About 250 students from 15 schools — one from Bokaro and the rest from Ranchi — took part in the event.
“Public speaking is gaining prominence because it equips students with better communication skills and maturity to handle difficult issues,” chief coordinator of the event, San-geeta Chitlangia, had said at the start of the summit on Friday.
During the summit, the students, divided into groups, deliberated on various topics like it happens during sessions in Parliament and other international forums and presented their recommendations on the last day.
The participants engaged in debates on topical subjects like national security concerns post Pulwama attack, electoral reforms and countering threat from transnational insurgent groups during mock sessions of Parliament and general assembly of the United Nations , a stakeholders’ meet and an all-India political parties’ meeting.
“We recommended that peace talks should be encouraged to be held between conflicting or affected nations and peace treaties signed so that the world becomes a better place to live in,” said Suchit Raj, a Class X standard student of St Xavier’s School who was in a group that discussed countering threat from transnational insurgency groups in the mock UN general assembly session.
Suchit’s classmate Ahaskar Kashyap said they also discussed the effect of insurgency on youth.
At the mock joint parliamentary session, the students debated two bills that were passed by the Lok Sabha in the last winter session, but are yet to become Acts.

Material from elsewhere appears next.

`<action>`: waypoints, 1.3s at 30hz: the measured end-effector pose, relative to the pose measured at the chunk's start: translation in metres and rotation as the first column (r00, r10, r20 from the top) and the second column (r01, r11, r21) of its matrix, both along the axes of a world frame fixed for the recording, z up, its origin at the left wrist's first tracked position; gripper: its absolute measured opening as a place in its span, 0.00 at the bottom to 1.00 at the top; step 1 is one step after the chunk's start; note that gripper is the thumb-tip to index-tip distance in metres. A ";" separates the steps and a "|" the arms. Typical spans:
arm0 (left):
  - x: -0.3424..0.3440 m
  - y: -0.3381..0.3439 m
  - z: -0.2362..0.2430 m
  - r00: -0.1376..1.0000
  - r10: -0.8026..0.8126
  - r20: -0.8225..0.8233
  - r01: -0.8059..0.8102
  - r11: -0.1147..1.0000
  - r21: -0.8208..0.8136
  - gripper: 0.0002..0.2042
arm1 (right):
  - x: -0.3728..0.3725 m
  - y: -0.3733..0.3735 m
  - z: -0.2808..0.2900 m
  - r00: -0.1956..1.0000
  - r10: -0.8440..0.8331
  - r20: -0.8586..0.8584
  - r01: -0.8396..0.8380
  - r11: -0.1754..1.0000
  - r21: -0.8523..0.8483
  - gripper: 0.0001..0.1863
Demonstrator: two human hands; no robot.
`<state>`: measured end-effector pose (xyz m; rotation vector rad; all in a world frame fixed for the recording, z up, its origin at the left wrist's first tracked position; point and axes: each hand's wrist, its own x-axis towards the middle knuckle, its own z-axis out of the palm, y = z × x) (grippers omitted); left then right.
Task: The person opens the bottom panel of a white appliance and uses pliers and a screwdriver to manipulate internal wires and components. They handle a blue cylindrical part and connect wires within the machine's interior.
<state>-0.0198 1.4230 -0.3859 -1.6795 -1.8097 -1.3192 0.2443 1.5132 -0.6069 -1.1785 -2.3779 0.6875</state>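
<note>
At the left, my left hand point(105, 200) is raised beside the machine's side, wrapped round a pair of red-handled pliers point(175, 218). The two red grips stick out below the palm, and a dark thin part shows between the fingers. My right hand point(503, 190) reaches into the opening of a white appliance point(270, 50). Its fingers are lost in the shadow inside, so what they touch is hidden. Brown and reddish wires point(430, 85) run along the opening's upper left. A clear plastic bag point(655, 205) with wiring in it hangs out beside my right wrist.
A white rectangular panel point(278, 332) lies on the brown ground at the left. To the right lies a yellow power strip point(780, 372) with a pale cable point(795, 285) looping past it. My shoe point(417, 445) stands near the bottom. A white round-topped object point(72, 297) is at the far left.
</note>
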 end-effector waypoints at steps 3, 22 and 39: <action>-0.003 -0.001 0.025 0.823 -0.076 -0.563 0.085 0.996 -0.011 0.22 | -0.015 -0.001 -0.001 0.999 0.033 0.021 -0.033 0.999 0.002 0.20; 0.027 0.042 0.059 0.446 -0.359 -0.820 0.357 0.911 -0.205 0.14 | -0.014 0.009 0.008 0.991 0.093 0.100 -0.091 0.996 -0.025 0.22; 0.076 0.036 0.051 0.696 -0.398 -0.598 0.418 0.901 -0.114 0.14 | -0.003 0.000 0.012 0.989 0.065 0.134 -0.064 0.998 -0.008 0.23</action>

One of those bills — The Surrogacy (Regulation) Bill, 2016 — that bans commercial surrogacy, but allows surrogacy for couples who cannot have children..
The other bill, The Transgender Persons (Protection of Rights) Bill 2016, aims at defining transgender people and proposes an Act seeking end to the discrimination faced by them in the country.
An executive board, comprising people associated with the study of law or legal practice, oversaw the proceedings of the summit.